§ ASSIGNMENT
From the entries below, return exactly the lines beginning at the one that contains "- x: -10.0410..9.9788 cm" and ending at the one that contains "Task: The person", both of them included, and only those lines.

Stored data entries
──────────────────────────────

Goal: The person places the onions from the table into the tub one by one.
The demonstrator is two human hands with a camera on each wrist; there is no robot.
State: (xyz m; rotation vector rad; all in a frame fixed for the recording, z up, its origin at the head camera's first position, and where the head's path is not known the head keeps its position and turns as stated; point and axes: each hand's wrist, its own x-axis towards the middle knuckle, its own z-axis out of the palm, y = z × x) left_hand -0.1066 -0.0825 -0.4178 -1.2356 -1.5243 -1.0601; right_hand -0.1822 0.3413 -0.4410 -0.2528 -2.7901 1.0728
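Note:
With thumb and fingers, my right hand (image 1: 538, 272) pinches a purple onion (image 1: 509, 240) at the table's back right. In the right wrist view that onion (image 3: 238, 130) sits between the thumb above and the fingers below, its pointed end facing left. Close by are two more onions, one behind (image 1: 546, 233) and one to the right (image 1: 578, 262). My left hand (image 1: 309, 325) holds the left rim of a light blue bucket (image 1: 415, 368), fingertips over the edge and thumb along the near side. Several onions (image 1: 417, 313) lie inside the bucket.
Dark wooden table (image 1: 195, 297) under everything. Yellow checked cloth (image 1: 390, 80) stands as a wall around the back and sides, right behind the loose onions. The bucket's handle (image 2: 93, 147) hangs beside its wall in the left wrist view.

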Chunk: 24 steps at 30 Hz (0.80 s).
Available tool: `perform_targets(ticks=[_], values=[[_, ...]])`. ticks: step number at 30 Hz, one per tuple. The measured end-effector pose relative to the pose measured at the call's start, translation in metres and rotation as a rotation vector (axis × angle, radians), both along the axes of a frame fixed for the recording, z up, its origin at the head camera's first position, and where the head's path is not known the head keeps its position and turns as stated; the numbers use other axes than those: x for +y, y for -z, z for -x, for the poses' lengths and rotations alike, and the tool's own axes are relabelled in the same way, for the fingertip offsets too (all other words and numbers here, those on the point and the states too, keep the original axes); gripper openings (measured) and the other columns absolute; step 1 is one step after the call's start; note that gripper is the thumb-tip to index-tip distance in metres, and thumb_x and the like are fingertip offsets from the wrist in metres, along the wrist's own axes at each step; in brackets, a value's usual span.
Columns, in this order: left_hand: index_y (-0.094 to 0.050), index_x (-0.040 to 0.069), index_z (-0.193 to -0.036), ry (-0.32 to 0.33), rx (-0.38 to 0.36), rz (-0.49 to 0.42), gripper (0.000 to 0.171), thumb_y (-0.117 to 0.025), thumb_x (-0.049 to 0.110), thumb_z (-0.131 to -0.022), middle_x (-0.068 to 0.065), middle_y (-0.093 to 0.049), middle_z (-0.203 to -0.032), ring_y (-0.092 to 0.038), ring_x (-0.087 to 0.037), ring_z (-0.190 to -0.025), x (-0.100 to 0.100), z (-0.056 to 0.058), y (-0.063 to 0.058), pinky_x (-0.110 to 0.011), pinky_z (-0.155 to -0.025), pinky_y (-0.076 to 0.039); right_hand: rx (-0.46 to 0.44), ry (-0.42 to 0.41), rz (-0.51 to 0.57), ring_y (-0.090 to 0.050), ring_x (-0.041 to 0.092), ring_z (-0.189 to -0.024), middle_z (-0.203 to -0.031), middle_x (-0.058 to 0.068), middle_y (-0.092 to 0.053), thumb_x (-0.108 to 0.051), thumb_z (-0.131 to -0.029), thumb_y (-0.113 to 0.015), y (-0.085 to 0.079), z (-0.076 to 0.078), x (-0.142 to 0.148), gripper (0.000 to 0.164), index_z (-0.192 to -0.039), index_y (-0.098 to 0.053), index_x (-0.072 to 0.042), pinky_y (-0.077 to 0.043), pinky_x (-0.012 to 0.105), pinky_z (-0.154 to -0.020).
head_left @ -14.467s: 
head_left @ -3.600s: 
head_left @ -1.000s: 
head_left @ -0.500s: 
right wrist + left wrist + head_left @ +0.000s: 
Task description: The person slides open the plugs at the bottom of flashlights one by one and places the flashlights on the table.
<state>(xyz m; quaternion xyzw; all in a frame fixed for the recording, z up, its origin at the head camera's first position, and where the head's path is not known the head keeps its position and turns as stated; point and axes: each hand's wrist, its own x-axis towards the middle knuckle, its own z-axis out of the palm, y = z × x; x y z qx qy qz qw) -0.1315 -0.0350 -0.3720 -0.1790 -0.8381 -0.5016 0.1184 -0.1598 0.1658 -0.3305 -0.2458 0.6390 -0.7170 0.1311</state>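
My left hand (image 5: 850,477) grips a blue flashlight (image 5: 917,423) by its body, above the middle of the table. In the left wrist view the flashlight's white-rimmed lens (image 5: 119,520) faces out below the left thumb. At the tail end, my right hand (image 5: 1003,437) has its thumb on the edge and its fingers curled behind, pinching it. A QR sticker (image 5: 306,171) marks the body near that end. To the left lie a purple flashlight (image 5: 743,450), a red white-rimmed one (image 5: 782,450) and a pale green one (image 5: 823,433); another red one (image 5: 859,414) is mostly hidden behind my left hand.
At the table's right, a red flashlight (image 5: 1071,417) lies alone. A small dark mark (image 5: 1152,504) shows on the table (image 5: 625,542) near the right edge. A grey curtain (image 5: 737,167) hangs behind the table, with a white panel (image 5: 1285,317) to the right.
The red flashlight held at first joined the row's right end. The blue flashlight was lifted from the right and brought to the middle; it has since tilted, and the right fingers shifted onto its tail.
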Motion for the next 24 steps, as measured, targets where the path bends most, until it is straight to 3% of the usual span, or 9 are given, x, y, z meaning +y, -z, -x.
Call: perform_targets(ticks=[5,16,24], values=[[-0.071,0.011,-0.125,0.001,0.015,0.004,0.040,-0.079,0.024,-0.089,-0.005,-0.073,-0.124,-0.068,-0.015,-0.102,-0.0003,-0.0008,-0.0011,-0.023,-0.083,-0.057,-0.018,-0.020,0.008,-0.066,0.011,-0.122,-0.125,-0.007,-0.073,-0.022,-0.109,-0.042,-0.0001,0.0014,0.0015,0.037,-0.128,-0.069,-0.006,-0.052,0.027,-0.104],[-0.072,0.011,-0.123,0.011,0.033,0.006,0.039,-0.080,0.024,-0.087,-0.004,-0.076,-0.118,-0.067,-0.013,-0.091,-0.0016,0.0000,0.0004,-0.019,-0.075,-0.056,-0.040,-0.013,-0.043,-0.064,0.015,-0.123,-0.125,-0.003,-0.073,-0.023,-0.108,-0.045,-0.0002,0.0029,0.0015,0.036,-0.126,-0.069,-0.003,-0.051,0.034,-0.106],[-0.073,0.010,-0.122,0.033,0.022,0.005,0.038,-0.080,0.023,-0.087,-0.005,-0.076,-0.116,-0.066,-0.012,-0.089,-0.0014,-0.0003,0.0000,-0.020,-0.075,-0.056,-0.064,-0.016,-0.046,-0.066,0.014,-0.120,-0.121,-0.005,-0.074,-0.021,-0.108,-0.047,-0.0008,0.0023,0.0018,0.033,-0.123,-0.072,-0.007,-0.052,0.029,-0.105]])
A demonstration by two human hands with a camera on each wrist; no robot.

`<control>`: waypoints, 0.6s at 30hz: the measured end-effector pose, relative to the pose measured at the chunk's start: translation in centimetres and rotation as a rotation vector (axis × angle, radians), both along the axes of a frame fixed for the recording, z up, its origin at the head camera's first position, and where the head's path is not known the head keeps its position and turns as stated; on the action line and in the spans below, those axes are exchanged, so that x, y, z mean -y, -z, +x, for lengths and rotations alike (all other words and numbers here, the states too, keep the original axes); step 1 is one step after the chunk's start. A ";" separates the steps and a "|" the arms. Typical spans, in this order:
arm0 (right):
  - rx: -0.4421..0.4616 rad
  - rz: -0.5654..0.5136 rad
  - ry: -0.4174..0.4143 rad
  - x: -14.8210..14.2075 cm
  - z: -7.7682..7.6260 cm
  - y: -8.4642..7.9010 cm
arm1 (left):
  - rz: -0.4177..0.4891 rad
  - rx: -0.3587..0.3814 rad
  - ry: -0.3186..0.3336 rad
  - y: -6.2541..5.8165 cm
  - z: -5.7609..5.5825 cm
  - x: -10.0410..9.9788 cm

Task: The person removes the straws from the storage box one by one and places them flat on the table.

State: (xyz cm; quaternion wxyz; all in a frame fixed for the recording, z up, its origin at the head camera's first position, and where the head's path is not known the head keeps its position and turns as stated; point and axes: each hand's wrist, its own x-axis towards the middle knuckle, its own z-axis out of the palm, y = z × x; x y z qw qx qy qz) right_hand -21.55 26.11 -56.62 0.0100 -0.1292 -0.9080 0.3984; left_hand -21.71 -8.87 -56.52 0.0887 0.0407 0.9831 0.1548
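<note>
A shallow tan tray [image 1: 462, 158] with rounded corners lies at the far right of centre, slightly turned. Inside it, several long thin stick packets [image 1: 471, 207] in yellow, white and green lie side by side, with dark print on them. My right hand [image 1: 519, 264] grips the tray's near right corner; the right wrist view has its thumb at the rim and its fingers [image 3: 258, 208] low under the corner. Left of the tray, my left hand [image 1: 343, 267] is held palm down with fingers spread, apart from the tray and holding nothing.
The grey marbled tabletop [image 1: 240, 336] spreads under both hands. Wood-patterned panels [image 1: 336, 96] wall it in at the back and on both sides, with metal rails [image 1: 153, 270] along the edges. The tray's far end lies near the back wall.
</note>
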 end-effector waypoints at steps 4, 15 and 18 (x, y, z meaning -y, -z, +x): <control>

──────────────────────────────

§ SOLUTION FOR THIS TASK
  - x: -10.0410..9.9788 cm

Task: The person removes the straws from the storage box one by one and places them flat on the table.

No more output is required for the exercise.